Start of Task data

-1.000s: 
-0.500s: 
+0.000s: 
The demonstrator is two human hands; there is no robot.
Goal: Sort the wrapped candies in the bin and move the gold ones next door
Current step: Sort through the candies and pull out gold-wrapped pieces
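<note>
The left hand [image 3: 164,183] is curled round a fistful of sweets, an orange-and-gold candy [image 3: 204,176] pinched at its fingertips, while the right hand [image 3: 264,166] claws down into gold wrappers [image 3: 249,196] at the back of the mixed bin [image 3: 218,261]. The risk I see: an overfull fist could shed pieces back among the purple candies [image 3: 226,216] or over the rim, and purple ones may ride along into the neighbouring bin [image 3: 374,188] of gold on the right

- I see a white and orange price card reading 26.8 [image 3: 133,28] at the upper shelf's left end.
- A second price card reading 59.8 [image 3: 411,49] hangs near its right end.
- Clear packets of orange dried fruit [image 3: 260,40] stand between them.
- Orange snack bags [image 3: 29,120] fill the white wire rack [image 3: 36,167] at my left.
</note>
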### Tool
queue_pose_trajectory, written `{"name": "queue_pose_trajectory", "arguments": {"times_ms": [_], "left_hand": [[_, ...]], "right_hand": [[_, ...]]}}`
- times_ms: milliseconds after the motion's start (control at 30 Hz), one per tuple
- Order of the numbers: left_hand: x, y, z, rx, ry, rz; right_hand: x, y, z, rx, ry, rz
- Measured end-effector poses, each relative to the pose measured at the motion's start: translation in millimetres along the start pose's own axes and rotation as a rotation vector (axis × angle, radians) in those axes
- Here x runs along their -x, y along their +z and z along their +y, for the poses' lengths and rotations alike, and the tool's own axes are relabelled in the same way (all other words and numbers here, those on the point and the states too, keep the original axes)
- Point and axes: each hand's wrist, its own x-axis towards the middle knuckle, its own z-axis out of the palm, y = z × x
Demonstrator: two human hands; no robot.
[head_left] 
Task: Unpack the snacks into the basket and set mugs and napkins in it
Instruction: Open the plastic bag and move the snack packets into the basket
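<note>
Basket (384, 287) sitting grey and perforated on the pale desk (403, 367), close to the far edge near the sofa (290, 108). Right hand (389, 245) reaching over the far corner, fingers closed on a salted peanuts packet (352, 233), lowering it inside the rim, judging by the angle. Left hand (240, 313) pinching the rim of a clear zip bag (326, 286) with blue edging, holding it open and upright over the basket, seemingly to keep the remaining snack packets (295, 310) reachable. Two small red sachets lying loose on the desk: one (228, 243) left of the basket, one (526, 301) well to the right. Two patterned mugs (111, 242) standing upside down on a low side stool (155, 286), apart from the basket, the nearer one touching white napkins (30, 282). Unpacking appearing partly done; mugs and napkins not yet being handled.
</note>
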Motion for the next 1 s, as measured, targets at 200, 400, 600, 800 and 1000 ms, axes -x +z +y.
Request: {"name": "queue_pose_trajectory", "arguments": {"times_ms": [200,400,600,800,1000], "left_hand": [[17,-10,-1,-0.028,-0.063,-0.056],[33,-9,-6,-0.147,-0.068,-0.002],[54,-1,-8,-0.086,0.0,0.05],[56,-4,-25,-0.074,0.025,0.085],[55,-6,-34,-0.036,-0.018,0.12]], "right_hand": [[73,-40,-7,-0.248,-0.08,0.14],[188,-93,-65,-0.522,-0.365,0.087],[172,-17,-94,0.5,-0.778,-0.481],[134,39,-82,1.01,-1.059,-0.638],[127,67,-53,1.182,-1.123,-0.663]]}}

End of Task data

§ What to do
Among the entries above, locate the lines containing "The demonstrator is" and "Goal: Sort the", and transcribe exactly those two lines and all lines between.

§ Your response
The demonstrator is two human hands; there is no robot.
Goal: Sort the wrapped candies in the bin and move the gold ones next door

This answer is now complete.